Start at the line below containing "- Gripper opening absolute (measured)" and stop at the line containing "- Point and". Repeat every line of that stretch exactly, and nothing outside it.

————

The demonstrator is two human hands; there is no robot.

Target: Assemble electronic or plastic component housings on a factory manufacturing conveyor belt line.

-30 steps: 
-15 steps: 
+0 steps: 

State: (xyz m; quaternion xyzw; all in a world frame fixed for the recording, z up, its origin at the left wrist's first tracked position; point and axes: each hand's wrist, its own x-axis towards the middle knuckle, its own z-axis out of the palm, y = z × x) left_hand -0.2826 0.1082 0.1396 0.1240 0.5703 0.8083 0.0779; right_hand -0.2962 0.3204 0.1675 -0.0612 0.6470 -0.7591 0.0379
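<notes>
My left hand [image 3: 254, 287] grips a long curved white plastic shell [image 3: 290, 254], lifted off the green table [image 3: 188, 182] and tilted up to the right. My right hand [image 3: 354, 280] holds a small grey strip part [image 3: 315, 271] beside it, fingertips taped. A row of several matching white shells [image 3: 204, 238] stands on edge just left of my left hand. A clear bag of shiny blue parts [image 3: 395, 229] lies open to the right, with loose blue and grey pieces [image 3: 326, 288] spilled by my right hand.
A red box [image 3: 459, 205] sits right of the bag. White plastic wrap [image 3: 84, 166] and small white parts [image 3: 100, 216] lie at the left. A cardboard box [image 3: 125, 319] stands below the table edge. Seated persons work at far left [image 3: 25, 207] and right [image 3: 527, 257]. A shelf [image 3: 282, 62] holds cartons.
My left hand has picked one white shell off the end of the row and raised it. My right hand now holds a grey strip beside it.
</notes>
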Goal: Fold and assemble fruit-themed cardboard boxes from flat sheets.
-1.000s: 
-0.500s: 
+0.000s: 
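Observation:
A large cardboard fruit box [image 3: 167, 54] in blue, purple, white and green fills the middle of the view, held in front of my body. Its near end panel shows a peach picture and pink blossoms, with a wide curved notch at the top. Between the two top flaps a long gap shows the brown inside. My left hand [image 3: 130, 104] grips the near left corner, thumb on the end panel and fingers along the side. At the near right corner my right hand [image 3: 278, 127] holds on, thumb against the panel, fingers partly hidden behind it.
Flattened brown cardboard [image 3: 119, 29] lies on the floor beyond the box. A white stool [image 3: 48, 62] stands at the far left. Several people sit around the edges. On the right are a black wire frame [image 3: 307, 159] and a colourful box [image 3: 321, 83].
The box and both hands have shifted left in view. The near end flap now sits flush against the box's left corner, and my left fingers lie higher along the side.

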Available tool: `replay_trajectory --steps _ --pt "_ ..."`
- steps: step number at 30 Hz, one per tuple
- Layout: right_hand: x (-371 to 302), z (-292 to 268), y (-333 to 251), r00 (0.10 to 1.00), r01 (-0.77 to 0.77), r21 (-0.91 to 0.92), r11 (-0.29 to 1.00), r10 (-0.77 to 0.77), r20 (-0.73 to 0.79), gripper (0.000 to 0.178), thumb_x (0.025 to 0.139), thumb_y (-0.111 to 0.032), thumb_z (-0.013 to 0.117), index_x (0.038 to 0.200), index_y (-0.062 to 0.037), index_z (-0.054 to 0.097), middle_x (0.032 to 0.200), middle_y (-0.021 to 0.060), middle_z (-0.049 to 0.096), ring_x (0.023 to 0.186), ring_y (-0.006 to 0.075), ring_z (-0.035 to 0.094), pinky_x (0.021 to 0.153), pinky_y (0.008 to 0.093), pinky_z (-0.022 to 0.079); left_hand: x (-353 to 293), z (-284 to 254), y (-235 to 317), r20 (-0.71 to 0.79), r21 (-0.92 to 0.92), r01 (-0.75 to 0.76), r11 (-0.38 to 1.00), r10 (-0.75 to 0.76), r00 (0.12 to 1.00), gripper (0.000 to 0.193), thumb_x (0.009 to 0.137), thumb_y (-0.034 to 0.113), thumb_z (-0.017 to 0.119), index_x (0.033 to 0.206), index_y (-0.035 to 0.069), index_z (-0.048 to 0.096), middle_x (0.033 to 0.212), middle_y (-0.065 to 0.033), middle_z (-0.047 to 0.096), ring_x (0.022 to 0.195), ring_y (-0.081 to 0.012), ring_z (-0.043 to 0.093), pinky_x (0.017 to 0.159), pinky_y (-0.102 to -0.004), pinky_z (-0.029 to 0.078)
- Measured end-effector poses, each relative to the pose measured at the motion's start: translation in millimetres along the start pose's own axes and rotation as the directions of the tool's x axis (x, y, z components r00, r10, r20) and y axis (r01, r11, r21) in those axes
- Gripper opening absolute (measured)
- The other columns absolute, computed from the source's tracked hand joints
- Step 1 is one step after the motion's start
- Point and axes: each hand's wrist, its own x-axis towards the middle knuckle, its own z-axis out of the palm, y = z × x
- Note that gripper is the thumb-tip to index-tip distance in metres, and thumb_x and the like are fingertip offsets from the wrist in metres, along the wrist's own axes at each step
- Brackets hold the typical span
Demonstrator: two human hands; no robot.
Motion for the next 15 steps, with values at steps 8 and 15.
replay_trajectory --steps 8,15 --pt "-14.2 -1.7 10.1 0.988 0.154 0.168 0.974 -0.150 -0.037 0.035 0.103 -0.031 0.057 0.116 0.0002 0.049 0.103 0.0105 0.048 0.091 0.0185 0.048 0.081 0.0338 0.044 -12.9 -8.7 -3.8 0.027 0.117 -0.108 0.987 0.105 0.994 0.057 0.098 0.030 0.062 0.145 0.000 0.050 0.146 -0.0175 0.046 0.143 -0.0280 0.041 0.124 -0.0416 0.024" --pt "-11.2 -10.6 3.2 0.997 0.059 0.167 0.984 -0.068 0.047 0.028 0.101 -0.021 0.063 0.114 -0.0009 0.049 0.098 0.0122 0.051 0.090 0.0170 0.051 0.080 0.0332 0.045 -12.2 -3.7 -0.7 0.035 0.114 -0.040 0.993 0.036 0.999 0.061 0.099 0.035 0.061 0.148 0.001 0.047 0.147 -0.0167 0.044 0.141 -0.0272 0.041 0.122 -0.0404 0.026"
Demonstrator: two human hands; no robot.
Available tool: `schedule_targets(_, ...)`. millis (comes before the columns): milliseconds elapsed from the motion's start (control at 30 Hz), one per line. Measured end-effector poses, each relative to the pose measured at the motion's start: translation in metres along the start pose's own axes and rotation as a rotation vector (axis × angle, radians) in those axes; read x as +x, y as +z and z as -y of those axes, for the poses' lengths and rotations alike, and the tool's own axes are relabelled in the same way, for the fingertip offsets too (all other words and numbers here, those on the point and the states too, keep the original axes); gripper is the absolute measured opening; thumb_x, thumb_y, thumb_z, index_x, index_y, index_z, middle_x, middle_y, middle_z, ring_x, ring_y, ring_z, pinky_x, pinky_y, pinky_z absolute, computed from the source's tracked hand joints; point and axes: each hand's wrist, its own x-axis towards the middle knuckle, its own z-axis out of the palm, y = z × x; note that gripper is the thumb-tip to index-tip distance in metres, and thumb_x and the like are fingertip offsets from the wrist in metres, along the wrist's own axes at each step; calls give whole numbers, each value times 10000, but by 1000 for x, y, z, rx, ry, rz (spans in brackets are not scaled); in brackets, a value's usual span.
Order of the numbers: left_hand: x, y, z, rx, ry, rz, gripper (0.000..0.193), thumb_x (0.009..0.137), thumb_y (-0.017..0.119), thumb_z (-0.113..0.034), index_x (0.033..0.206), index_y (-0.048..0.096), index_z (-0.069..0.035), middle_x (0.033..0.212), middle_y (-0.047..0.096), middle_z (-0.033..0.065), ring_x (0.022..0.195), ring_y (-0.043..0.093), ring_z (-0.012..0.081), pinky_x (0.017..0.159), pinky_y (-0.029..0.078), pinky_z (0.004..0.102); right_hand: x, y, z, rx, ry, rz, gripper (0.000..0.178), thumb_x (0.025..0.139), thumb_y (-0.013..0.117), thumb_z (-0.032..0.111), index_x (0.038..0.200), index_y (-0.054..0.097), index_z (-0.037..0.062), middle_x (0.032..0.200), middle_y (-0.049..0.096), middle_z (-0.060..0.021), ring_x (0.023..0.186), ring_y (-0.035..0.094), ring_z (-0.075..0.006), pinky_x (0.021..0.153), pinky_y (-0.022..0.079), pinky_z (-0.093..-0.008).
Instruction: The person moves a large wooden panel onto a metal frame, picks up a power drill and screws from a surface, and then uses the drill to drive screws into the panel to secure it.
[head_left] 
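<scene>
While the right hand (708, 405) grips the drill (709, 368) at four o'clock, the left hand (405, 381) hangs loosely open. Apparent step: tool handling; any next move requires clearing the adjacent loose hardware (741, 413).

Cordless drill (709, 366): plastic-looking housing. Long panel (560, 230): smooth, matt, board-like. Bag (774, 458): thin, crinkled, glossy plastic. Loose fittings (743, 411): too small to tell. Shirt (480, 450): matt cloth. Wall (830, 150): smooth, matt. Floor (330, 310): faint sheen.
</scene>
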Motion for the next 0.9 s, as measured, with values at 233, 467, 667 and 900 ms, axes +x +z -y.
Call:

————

Output below —
- Gripper opening absolute (measured)
- The other columns absolute, computed from the source's tracked hand joints
- Step 1 is one step after the motion's start
- Point and axes: each hand's wrist, its own x-axis towards the middle knuckle, its own z-axis out of the palm, y = z × x

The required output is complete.